Within the material below, locate the line with "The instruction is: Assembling" and the line with "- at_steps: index", then return those two lines and all lines between them, exactly as written.

MATERIAL TO PROCESS:

********

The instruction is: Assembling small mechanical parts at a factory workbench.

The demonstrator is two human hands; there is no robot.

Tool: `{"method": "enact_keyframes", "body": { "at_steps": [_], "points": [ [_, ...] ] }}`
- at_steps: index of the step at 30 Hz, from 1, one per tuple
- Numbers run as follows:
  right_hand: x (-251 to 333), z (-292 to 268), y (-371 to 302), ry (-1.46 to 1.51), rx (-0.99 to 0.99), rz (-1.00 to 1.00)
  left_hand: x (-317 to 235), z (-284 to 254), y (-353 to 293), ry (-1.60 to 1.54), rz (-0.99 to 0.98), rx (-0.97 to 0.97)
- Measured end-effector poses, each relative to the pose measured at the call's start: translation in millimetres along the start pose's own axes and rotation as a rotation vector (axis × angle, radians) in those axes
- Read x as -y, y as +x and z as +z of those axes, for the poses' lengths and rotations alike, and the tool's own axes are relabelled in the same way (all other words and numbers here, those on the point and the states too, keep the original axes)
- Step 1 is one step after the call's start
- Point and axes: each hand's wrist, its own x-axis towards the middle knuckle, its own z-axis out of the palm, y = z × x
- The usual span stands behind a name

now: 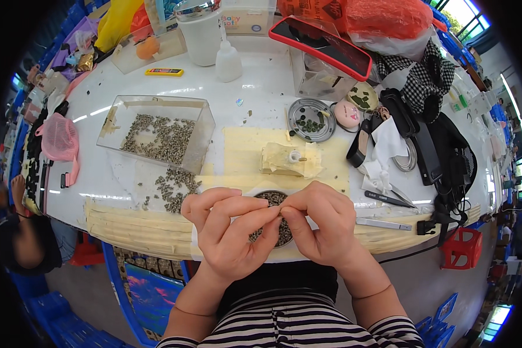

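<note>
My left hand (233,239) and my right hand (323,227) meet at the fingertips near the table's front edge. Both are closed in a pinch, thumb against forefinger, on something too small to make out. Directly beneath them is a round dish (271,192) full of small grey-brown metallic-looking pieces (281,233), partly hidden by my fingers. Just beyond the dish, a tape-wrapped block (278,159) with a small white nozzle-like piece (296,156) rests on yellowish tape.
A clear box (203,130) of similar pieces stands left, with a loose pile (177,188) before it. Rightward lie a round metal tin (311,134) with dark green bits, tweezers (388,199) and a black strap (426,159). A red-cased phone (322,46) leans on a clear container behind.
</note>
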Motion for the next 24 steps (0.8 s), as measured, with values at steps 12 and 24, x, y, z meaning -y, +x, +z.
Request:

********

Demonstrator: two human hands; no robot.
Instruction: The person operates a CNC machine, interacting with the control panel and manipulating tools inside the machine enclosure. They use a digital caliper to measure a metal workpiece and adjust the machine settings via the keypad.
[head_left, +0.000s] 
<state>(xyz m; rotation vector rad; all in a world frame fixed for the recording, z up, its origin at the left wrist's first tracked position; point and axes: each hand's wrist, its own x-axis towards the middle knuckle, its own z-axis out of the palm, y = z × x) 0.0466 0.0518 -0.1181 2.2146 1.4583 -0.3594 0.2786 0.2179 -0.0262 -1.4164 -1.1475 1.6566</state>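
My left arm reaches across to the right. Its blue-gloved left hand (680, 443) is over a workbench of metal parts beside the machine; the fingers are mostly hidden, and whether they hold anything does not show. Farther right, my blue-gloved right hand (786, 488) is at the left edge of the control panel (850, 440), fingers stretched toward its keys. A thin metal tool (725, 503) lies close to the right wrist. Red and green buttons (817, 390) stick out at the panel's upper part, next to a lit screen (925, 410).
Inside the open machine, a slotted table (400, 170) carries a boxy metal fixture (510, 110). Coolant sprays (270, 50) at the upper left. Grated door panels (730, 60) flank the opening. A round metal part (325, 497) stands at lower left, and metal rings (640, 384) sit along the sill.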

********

ANSWER AREA:
The instruction is: Assembling small mechanical parts at a factory workbench.

The demonstrator is two human hands; there is no robot.

Tool: `{"method": "enact_keyframes", "body": { "at_steps": [_], "points": [ [_, ...] ] }}`
- at_steps: index of the step at 30 Hz, from 1, one per tuple

There is nothing more to the answer.